窓外に見覚えのある場所を見いだしたり、うとうとしたり。
最初の1時間で、いくつかのバス停で停車して客が乗ってきた。
私の隣の席は、おっさん。


インターチェンジでの便所休憩が2回くらいあった。
でも私は外には出ない。
売ってる土産のお菓子を買う気にはならないのはもとより、1回3バーツをとられる便所にわざわざ行く気にもならないからだ。
バスターミナルの便所も有料。
空港を出た15時から、次の朝の6時まで、私は便所にいかないと決めていた。
飲まないより、出さない方が、ある意味においては難しい面がある。
とはいうものの、のどが乾いたので、バスターミナルで買った水を少し飲む。
ターミナルの待合いフロアには、セブンイレブンとローカルなコンビニがある。
最初、セブンイレブンに行くと、1.5リットルの水が20バーツ。
おかしい、もっと安いボトルがあった筈、と、もう一方の店に行くと、14バーツのものがあった。
すごく得した気分で購入。


しかし、こうやって得した6バーツも、電話をかけたらすぐになくなった。
明日の朝、バイクを借りに行く知人への電話と、明後日チェンマイで会う約束をしてる知人への電話。
いずれも携帯電話だから、高くつく。
20秒程度で1バーツ。


何度か目が覚めて、気が付いたら見覚えのある山道。
目的地についていた。
バス停に到着。
数ヶ月前と何も変わらない。
荷物を抱えてチケット売り場の軒下に。
知人の家はすぐそこだが、まだ時間が早い。
とりあえず小用をたそうと思って、バス停のはずれ、田圃の入り口に行こうとすると、突然知人が現れた。
 私 「あ、どうも。
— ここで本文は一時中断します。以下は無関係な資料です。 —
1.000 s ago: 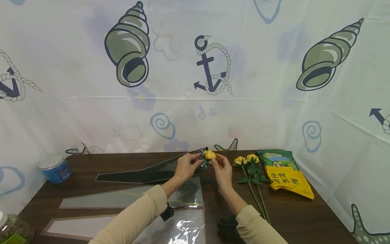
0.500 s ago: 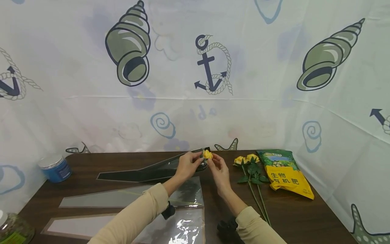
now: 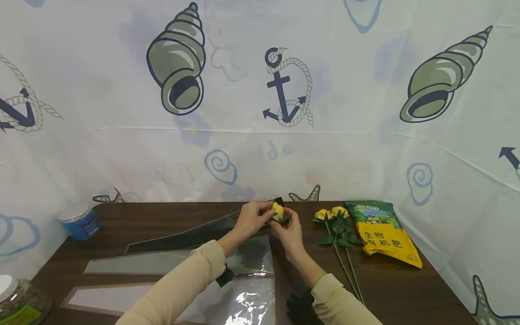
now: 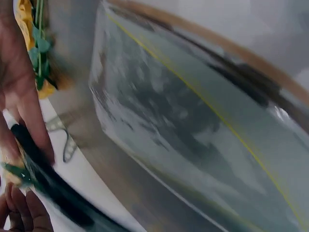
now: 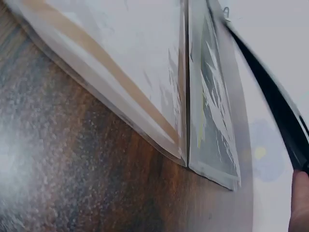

おはようございます」
 知人「なんだ、着いたなら、どうして電話してこない」
 私 「いえ、今、到着した所で、小便をしようかと思っていた所だったので」


家に到着すると、知人は「とりあえず、水でも浴びろ」と勧めた。
この地の人々は、朝、必ず水を浴びるのだ。


私が水を浴びてる間に、知人が市場で買ってきたおかずで朝食。
タケノコのスープ、冬瓜のスープ、魚のそぼろ、魚の干物。
テレビでは、動物園のパンダの名前を決めるとかいうニュースをやっていた。